The rate of change in the central compartment, A _c, can be described as,

\begin{matrix} \frac{d A_{c} (t)}{dt} = F \cdot k_{abs} \cdot A_{sc} (t) - (\frac{CL}{V_{c}} + \frac{Q}{V_{c}}) \cdot A_{c} (t) + \frac{Q}{V_{p}} \cdot A_{p} (t) \end{matrix}

(3)

where CL is the non‐specific clearance, Q represents the intercompartmental flow rate, and V _c and V _p represent the volumes of the central and peripheral compartments, respectively. The subcutaneous bioavailability fraction, F, can be multiplied directly to k _abs as shown [19, 27].

Finally, the rate of change in the peripheral compartment, A _p can be described as,

\frac{d A_{p} (t)}{dt} = \frac{Q}{V_{c}} \cdot A_{c} (t) - \frac{Q}{V_{p}} \cdot A_{p} (t)

(4)

This system of ODEs is a linear time‐invariant (LTI) system.

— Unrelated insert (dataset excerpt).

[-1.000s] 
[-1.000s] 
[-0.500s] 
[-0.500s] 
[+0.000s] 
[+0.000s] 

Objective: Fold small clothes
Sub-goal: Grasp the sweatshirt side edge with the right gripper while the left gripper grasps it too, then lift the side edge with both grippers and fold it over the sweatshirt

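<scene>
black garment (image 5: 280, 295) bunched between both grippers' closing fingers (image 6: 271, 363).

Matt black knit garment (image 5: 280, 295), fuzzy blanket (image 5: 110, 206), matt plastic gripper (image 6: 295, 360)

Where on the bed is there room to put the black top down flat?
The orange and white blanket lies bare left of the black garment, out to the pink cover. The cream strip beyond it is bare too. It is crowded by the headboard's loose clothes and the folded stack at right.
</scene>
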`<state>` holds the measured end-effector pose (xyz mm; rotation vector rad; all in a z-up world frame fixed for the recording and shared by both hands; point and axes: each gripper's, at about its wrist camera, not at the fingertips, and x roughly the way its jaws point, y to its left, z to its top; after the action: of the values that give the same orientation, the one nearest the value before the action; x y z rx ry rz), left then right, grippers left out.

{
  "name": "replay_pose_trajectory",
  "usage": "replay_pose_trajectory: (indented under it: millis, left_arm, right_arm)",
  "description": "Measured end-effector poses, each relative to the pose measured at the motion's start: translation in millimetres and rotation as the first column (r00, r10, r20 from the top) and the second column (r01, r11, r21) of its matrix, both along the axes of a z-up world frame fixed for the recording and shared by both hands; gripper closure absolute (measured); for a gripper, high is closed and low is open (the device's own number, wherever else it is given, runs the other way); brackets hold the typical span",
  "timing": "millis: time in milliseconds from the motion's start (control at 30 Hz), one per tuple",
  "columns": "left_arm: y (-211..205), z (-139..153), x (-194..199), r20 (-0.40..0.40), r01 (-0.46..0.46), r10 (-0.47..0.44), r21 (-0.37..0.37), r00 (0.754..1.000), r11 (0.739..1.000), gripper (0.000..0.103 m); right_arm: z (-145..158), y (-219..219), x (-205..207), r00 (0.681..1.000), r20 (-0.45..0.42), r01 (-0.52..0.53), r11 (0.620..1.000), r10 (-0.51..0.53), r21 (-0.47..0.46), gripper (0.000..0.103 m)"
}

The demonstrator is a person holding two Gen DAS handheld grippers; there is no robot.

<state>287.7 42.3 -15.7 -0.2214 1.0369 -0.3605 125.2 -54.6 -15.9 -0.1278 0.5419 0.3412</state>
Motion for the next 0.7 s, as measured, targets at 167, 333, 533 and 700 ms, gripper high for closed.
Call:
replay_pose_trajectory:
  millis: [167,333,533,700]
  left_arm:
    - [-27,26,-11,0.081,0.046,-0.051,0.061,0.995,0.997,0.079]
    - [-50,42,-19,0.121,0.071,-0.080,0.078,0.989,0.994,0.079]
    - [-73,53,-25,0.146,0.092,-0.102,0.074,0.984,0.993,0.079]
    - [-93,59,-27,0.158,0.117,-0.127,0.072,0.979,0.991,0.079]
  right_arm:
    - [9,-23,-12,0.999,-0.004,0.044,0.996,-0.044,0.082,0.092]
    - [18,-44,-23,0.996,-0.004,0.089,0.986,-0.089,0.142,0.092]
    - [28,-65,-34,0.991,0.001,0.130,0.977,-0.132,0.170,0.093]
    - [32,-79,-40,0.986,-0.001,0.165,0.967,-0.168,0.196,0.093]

2.2. A Mathematical Framework to Aid in the Design of Controlled Release Technologies

We describe an analytical framework inspired by systems theory to assess how controlled release technologies may alter the pharmacokinetic half‐lives of biologics. We formalize our multi‐compartment pharmacokinetic model as a linear time‐invariant (LTI) system. Conventional pharmacokinetic approaches primarily focus on direct comparisons of rate constants of absorption and elimination in determining the rate‐limiting step of exposure. This is often influenced by the shape of the PK profile and can lead to bias for systems that exhibit flip‐flop pharmacokinetics [28]. In contrast to this, this LTI‐based framework provides the basis to holistically and mechanistically compare half‐life behavior of any complex pharmacokinetic system, irrespective of flip‐flop kinetics. By leveraging the mathematical tools intrinsic to LTI systems, such as eigenvalue analysis, we extract a robust understanding of the rate‐limiting steps on PK. The most relevant half‐life for the downstream pharmacokinetics will depend on the relative eigenvalue magnitudes [29]. The least negative eigenvalue will dominate the half‐life. This approach not only simplifies the complexity of multi‐compartment models, but also sets the stage for studies involving nonlinear or time varying systems.

For the 2 compartment model described in Figure 1A, we denote the state vector as x(t) = [A _cr(t), A _sc(t), A _c(t), A _p(t)]^T. The system matrix A and the input initial condition matrix B can be written as,

A = [\begin{matrix} - k_{c r} & 0 & 0 & 0 \\ k_{c r} & - k_{a b s} & 0 & 0 \\ 0 & F * k_{a b s} & - (a + b) & c \\ 0 & 0 & b & - c \end{matrix}]

where

a = \frac{CL}{V_{c}}

b = \frac{Q}{V_{c}}

c = \frac{Q}{V_{p}}

and

B = [\begin{matrix} A_{c r} (0) \\ 0 \\ 0 \\ 0 \end{matrix}]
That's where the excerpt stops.